QuotePlaything is a way of describing what happens to things when we play with them.

Similar to Bogost's stance on playgrounds, which are the result of defining boundaries & playing them.

droqen

QuoteThe paper is dense and academic

RIP. I tried reading it but it really was dense and academic. (It's linked, but costs $$$. I forget how I got access.)

Anyway, let's see Sicart's casual summary. I think I'm mostly here because of the word Plaything.

QuoteFor example, when Dear Esther was released, there was a massive discussion online regarding whether it was a "game" or not. That discussion has nothing to do with the nature of "games", but with what we want to culturally, socially, and economically accept as a "game".

QuoteThe tl;dr of this tl;dr is: use playthings to name the things we play with, and know that using "games" or "toys" implies using cultural, economic, and social concepts, tied to a specific culture and moment in time.

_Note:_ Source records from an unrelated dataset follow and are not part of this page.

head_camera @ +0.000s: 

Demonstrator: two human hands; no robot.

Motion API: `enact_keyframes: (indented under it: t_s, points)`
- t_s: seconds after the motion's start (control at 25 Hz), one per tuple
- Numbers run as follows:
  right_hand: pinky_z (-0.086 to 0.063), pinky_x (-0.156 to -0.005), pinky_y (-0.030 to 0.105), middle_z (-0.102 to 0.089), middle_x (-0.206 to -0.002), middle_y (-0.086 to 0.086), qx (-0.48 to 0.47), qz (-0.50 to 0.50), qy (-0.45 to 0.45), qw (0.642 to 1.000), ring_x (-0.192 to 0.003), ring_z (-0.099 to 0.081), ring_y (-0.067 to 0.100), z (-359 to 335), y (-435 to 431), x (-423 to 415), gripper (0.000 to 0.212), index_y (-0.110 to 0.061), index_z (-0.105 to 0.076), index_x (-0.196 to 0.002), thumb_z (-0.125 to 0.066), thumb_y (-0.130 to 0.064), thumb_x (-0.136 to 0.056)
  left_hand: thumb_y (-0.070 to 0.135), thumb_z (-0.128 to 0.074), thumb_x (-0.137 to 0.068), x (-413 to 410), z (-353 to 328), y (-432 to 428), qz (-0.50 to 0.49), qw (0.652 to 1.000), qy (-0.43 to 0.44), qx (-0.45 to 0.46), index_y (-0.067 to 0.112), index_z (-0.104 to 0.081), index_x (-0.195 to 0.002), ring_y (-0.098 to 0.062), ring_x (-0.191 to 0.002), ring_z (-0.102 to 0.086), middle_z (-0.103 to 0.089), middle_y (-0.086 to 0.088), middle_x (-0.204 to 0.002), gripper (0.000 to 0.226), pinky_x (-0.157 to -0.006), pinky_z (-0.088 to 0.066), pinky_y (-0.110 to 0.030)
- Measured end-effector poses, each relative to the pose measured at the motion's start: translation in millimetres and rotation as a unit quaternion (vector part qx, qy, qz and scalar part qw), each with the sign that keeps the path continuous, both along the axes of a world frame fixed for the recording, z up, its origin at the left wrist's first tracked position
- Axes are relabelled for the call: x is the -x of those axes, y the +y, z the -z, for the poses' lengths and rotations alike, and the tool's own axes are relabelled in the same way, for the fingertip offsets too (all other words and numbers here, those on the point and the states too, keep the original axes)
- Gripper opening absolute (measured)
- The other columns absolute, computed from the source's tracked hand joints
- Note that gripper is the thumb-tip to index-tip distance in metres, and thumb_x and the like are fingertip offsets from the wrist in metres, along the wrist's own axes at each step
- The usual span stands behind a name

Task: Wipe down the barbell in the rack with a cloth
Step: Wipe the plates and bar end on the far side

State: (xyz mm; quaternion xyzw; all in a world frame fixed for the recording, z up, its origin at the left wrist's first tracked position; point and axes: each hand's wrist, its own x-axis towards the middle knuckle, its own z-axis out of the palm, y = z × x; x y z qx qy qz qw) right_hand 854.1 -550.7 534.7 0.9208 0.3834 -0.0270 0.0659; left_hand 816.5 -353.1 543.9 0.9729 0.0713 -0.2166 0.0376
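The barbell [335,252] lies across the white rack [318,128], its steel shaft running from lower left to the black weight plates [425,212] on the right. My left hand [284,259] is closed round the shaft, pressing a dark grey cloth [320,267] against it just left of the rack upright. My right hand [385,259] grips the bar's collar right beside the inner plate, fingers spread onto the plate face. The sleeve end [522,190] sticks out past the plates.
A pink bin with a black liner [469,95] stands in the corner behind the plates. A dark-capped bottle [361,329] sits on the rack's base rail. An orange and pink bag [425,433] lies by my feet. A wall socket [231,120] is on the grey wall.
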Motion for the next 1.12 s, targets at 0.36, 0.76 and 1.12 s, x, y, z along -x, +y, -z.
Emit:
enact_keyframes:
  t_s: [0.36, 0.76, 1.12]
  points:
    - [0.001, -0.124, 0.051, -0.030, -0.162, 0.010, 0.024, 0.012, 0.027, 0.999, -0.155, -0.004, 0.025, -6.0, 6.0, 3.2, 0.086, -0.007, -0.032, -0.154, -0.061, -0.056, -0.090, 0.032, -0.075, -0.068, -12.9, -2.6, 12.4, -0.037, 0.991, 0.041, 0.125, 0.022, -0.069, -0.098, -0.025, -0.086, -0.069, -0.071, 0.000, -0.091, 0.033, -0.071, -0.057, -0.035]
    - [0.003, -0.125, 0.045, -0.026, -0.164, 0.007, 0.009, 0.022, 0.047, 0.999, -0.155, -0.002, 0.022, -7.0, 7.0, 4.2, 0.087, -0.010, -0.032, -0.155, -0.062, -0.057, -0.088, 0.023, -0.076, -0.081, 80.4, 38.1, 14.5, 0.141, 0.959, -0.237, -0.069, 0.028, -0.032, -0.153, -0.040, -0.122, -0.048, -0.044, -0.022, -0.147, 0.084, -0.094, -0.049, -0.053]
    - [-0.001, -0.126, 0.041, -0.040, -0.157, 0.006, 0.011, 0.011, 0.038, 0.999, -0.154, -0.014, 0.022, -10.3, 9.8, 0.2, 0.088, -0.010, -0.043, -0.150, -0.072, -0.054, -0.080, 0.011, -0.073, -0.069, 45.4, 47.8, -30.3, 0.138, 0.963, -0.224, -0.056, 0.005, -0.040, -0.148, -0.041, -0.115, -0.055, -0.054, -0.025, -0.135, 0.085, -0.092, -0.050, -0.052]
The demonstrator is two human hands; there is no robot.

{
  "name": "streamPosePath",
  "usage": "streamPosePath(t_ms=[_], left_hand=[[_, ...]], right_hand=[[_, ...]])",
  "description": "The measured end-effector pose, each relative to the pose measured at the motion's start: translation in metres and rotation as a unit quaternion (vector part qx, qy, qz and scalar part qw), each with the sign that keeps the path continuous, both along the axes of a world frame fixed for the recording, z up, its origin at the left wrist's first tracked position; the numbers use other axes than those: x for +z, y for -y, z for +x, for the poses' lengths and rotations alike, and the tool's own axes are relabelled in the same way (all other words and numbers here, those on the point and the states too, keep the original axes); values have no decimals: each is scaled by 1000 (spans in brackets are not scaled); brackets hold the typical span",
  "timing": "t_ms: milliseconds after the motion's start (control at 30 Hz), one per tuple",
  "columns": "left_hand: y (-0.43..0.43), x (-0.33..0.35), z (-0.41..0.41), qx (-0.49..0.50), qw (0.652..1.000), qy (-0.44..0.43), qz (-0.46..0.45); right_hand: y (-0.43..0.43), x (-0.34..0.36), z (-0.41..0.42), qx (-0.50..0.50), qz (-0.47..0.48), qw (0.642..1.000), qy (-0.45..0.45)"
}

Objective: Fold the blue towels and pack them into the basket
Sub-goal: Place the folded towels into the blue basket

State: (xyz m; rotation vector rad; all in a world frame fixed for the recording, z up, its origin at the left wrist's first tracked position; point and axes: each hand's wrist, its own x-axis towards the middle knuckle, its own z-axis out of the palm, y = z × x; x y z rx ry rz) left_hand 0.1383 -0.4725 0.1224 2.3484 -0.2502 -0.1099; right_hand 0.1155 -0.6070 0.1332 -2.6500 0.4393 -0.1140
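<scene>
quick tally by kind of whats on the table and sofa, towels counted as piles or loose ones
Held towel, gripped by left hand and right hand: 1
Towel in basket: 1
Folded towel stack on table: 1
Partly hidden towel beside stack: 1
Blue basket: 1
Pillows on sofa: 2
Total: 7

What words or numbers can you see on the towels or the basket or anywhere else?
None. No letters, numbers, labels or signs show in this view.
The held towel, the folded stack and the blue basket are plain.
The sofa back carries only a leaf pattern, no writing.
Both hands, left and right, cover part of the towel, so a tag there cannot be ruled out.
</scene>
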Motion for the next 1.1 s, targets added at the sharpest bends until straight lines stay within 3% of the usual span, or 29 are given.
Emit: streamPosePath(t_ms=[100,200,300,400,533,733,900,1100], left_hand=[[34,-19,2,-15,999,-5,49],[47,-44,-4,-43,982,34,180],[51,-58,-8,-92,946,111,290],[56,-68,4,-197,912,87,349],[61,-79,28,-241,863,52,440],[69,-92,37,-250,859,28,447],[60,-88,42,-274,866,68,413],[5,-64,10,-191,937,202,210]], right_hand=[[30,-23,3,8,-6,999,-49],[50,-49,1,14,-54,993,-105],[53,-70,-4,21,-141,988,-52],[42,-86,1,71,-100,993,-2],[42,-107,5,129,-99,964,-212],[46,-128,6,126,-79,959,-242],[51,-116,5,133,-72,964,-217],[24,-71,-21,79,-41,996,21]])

This is interesting. Basically we have the proposal to abandon 'game' as a technical term because it is a social one -- co-opted by the masses, it can never be defined because it has too much cultural capital. This seems like a slippery slope, but I suppose all language is.

All words are cultural, social, but it depends who cares about them most. Is the goal to set up a walled garden and put Playthings in the middle, Only For Use By Designers? What if players start to seek out playthings and the term starts to become culturally relevant?